TRANSITION ÉNERGÉTIQUE

CEA Valduc - Grave contamination au tritium à Saint-Maur-des-Fossés

 

 

En novembre 2010, le Commissariat à l’énergie atomique (CEA) de Valduc a connu un événement grave ayant entraîné une contamination au tritium de plusieurs salariés de la société 2M Process à Saint-Maur-des-Fossés, ainsi que de riverains et de l’environnement.

 

Le centre du CEA de Valduc créé en 1957 et situé à 45 Km au nord-ouest de Dijon, est une installation nucléaire intéressant la défense nationale.

 

Ce centre a connu, courant novembre 2010, un événement grave ayant entraîné une contamination au tritium de salariés de la société 2M Process à Saint-Maur-des-Fossés (Val-de-Marne), de riverains et de l’environnement.

Le CEA aurait découvert lors d’un contrôle de routine, une contamination anormale par du tritium chez un salarié de l’entreprise 2M Process, prestataire du CEA de Valduc.

 

Plusieurs employés de cette entreprise sous-traitante du CEA ont manipulé un tamis moléculaire qu’ils croyaient neuf alors qu’il avait déjà été utilisé par le CEA Valduc et était radioactif.

 

Cette entreprise n’est pas une installation nucléaire de base  , il ne s’agit même pas d’une installation classée.

L’incident a été classé au niveau 1 pour la contamination, mais au niveau 2 de l’échelle Ines   qui en compte 7, en ce qui concerne le défaut de procédure.

 

Il ressort de l’entretien avec Régis Baudrillart, directeur du Commissariat à l’énergie atomique du centre de Valduc, publié dans le Bien public du 6 novembre 2010 1 que :

 

« Le 3 novembre, un contrôle systématique de radioprotection, réalisé sur un salarié d’une entreprise prestataire, a révélé une dosimétrie positive au tritium, sans relation avec le travail effectué dans les locaux du CEA », expliquait hier Régis Baudrillart, directeur du Commissariat à l’énergie atomique du centre de Valduc, dans les locaux du site, à Salives, à 45 km au nord-ouest de Dijon.

 

Les recherches ont permis d’établir que cette exposition s’était produite lors d’une intervention sur un tamis moléculaire en provenance du CEA Valduc, confié en septembre 2009 à l’entreprise 2M Process, située dans le Val-de-Marne.

 

« Nous avions confié à cette entreprise de La Varenne-Saint-Hilaire une étude pour optimiser le système d’absorption du tritium, afin qu’une quantité d’eau moins importante soit rejetée.

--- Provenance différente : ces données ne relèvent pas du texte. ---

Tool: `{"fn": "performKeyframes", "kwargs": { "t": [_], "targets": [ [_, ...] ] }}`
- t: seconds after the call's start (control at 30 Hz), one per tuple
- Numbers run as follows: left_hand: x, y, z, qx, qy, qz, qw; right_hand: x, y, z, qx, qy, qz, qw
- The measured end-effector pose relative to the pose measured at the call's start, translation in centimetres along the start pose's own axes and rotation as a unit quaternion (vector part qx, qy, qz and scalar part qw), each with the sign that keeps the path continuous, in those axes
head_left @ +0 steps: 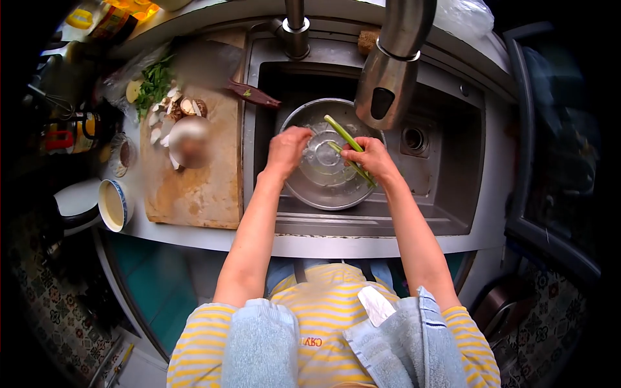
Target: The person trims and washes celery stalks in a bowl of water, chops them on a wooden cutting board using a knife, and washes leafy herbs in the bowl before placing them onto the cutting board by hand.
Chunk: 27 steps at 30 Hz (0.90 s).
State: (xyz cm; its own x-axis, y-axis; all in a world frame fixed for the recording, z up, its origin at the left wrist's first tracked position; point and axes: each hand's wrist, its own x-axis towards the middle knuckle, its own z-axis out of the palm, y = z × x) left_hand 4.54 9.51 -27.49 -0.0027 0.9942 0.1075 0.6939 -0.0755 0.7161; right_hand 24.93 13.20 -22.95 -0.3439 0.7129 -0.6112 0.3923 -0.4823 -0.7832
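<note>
My right hand [369,157] is closed around two green stalks [341,132] that look like celery. They slant over a round metal bowl [303,191] in the sink. At the bowl's left side is my left hand [289,150], its fingers curled together near the rim. Whether anything small is between those fingers is hidden. Water and a ringed, shiny bottom show inside the bowl. Above it hangs the metal faucet head [378,90].
Left of the sink [446,161], a wooden cutting board [194,207] holds sliced mushrooms [184,107] and green leaves [155,81]. A dark red handle [255,95] juts over the sink edge. A white bowl with a blue-patterned rim [115,205] stands at the counter's front left.
</note>
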Motion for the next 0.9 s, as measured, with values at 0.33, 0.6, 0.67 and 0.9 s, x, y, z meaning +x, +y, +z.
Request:
{"fn": "performKeyframes", "kwargs": {
  "t": [0.33,0.6,0.67,0.9],
  "targets": [
    [-1.2,3.9,3.1,-0.568,-0.065,-0.361,0.737,0.3,3.0,1.7,0.046,0.083,-0.064,0.993],
    [-1.4,2.3,2.0,-0.336,-0.162,-0.192,0.908,-0.5,2.0,-0.5,-0.129,0.084,-0.066,0.986],
    [-1.1,3.2,1.3,-0.164,-0.151,-0.103,0.969,-1.6,0.5,-0.6,-0.218,0.094,-0.063,0.969],
    [-1.1,2.7,2.4,0.036,-0.06,-0.019,0.997,-1.9,0.5,-1.3,-0.277,0.183,-0.078,0.94]
  ]
}}
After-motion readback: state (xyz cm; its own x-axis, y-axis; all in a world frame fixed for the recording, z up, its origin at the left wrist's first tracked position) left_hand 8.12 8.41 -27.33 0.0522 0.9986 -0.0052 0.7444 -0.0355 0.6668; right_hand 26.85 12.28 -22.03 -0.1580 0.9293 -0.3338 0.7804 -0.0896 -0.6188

Les expériences ont commencé en février, et de façon plus importante en septembre. Lorsqu’un salarié de cette entreprise est revenu récemment au CEA Valduc, nous avons décelé dans ses urines une contamination au tritium… »

 

Pour identifier l’incident, le CEA Valduc est remonté dans ses archives jusqu’en 1996, date à laquelle ce matériel avait été démonté et séché. Le CEA avait alors considéré qu’il n’y avait plus de tritium à l’intérieur.

 

« Quand les bases de données ont été refaites en 2000, ce tamis a été répertorié comme neuf, puis entreposé jusqu’en 2009, où il est ressorti. En fait, son utilisation dans une installation de traitement de tritium, malgré les opérations de dégazage dont il avait fait l’objet, ne pouvait exclure la présence de traces résiduelles. »

 

Ce tamis a également transité par une autre entreprise situé à Bondoufle.

 

Le Réseau a déposé plainte contre X le 30 novembre 2010. Une information a été ouverte le 24 février 2011.